Fields was fired a few days after the incident.

The solicitor's report shed more light on how the events in the classroom unfolded on the morning of the incident.

During a morning Algebra I class, the unnamed student involved in the confrontation was told by her teacher to put away a cellphone and to log off her personal email during class. The student was then asked several times to leave the classroom. When she refused, then-officer Fields was summoned, according to the report.

Fields arrived to the classroom and asked the student to come with him. The report states Fields gave "several more verbal directives" before informing the student "she was under arrest for disturbing school and attempted to place her under arrest." That according to the report, is when the altercation unfolded and portions of it were later uploaded to the Internet.

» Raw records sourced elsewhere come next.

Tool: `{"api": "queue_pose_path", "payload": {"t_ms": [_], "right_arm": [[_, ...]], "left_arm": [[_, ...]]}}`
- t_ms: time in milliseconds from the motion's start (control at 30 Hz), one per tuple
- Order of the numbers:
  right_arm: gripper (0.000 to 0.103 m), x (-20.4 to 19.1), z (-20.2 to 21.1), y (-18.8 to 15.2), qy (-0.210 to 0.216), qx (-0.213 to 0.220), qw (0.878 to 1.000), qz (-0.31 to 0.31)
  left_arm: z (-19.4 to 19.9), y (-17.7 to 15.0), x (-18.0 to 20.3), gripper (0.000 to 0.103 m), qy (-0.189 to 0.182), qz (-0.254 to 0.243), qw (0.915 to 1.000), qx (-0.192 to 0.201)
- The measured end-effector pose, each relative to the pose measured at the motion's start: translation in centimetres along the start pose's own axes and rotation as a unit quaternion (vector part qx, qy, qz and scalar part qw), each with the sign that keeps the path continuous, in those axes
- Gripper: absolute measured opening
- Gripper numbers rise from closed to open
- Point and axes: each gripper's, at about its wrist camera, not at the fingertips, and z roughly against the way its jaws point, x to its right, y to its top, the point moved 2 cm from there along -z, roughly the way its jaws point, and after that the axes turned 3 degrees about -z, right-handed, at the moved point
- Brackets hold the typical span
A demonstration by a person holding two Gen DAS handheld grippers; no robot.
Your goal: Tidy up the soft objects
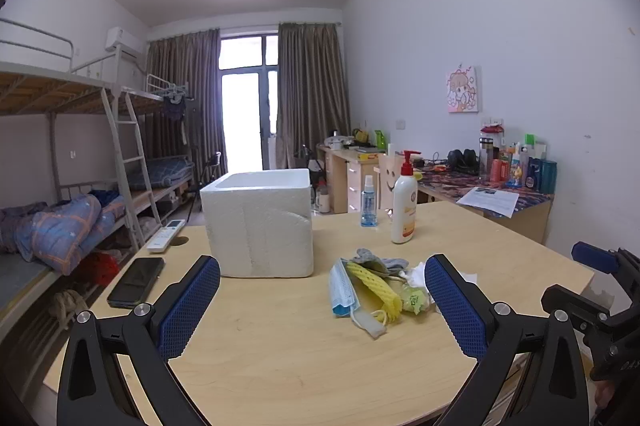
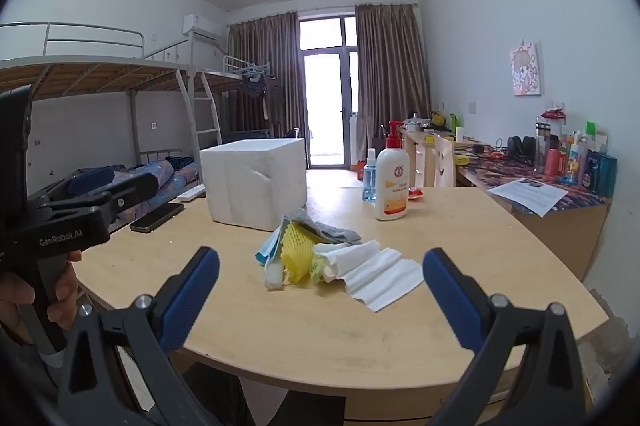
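A small pile of soft things lies mid-table: a yellow foam net (image 1: 376, 288) (image 2: 295, 253), a blue face mask (image 1: 341, 289) (image 2: 267, 249), a grey cloth (image 1: 380, 260) (image 2: 328, 229), a green wrapper (image 1: 412, 300) and white tissue paper (image 2: 376, 272). A white foam box (image 1: 260, 222) (image 2: 254, 179), open at the top, stands behind and left of the pile. My left gripper (image 1: 322, 300) is open and empty, just in front of the pile. My right gripper (image 2: 320, 294) is open and empty, in front of the tissue.
A lotion pump bottle (image 1: 405, 203) (image 2: 392, 185) and a blue spray bottle (image 1: 369, 201) (image 2: 369, 175) stand behind the pile. A phone (image 1: 136, 282) (image 2: 158, 217) and a remote (image 1: 166, 234) lie at the table's left edge. A cluttered desk (image 1: 500, 185) stands to the right.
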Motion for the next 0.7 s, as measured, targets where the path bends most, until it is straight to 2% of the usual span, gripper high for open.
{"api": "queue_pose_path", "payload": {"t_ms": [700], "right_arm": [[0.103,-0.37,-0.1,0.08,-0.002,-0.001,1.0,0.004]], "left_arm": [[0.14,0.0,-0.5,0.102,0.007,0.001,1.0,0.001]]}}
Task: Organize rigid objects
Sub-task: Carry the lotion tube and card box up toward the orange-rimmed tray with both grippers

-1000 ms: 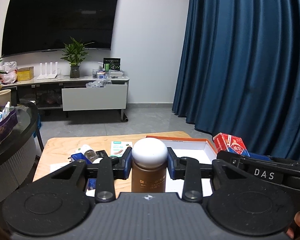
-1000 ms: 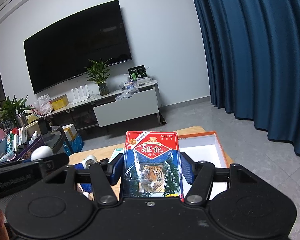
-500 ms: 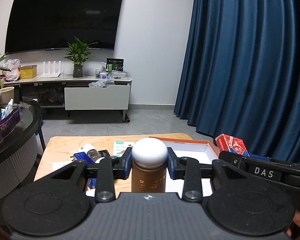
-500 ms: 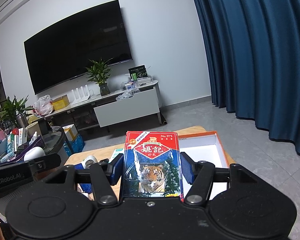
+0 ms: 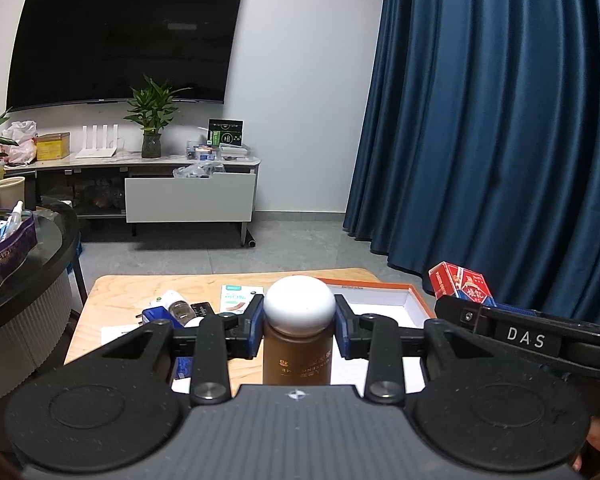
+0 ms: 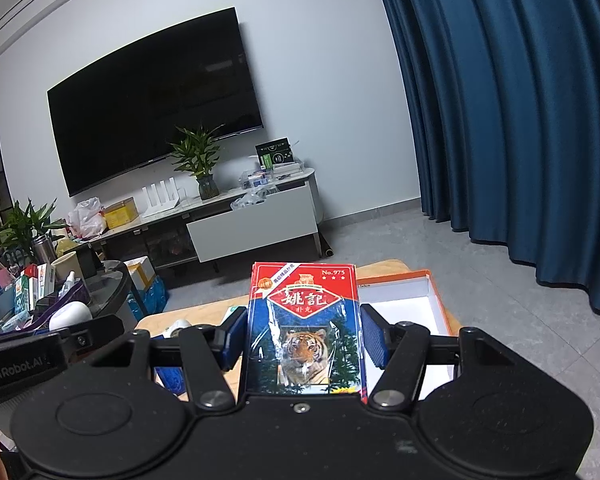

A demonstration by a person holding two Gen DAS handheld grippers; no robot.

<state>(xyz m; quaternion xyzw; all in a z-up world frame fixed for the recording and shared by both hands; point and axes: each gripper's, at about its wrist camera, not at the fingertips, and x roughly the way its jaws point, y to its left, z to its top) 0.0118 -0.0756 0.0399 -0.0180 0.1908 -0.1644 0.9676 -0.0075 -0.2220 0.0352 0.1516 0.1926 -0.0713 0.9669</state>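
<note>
Holding two things at once, I have both well above the wooden bench (image 5: 112,292). My left gripper (image 5: 299,326) is pinching a brown bottle (image 5: 297,354) with a rounded white cap (image 5: 299,304); the blue pads press on either side just under the cap, and the bottle stands upright between them. My right gripper (image 6: 303,340) is clamped on a pack of playing cards (image 6: 304,328), red at the top with a tiger printed lower down, its face turned up to the camera and its long sides against the blue pads.

From the left wrist view, the right gripper's black body comes in from the right edge, with the red end of the card pack (image 5: 460,286) sticking out past it. From the right wrist view, the left gripper's body crosses the lower left, and the white cap (image 6: 70,316) shows just above it.

Below both grippers sits an open box (image 6: 434,292) with orange walls and a white inside, at the right end of the bench, reaching toward its far right corner. On the left half of the bench lies a loose cluster: a small bottle on its side (image 5: 176,306), a blue item (image 5: 156,316) just beside it, and a white-and-green flat packet (image 5: 238,298) nearer the far edge. White paper lies near the left edge.

Past the bench I see a grey floor, a dark blue curtain (image 5: 500,140) and a wall-mounted television (image 5: 124,44).
</note>
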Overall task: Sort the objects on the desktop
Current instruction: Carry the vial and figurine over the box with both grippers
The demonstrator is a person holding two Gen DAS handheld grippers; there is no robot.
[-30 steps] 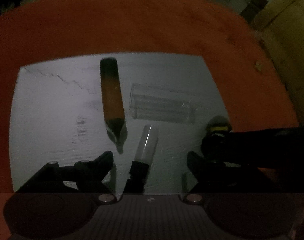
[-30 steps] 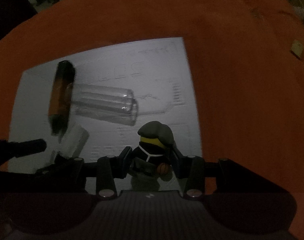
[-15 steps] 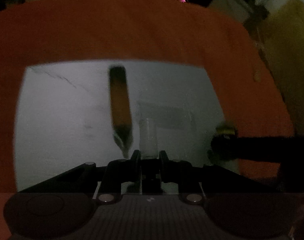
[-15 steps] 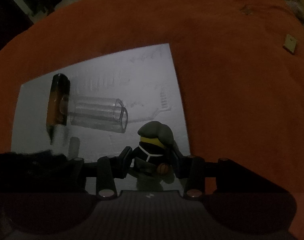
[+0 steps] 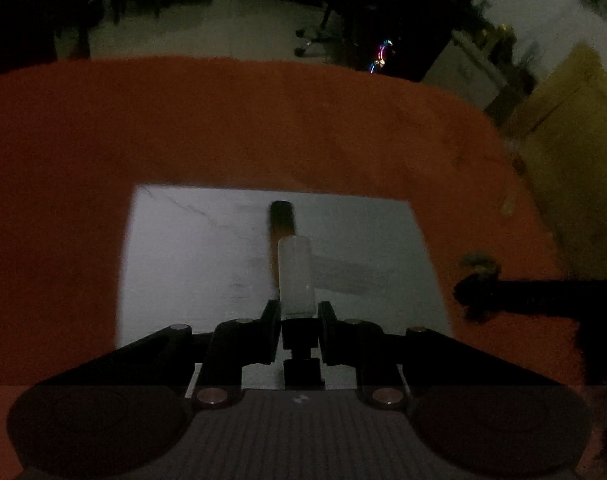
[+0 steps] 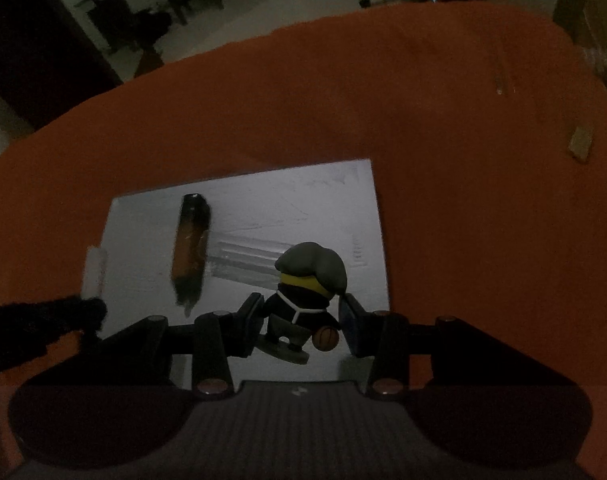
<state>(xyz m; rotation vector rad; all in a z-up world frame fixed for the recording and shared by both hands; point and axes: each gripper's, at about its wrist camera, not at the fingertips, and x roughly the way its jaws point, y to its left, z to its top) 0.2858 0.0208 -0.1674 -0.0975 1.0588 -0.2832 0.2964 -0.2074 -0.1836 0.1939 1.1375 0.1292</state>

Johnson, the solicitor, spoke with 15 witnesses; Fields, who provided a statement through his attorney; the student involved in the confrontation; and the student's guardian.

Some witnesses said that Fields used the appropriate amount of force to remove the student from the classroom. One, identified as "Witness Four," said they "did not think Fields threw the desk down, rather that it just fell over."

Another, identified in the report as "Witness Five," said the officer grabbed the student's jacket to try to get the student out of the desk. The report goes on to say the student attempted to push Fields back with her arm. That's when, according to "Witness Five," that "Fields grabbed the student and threw her across the floor."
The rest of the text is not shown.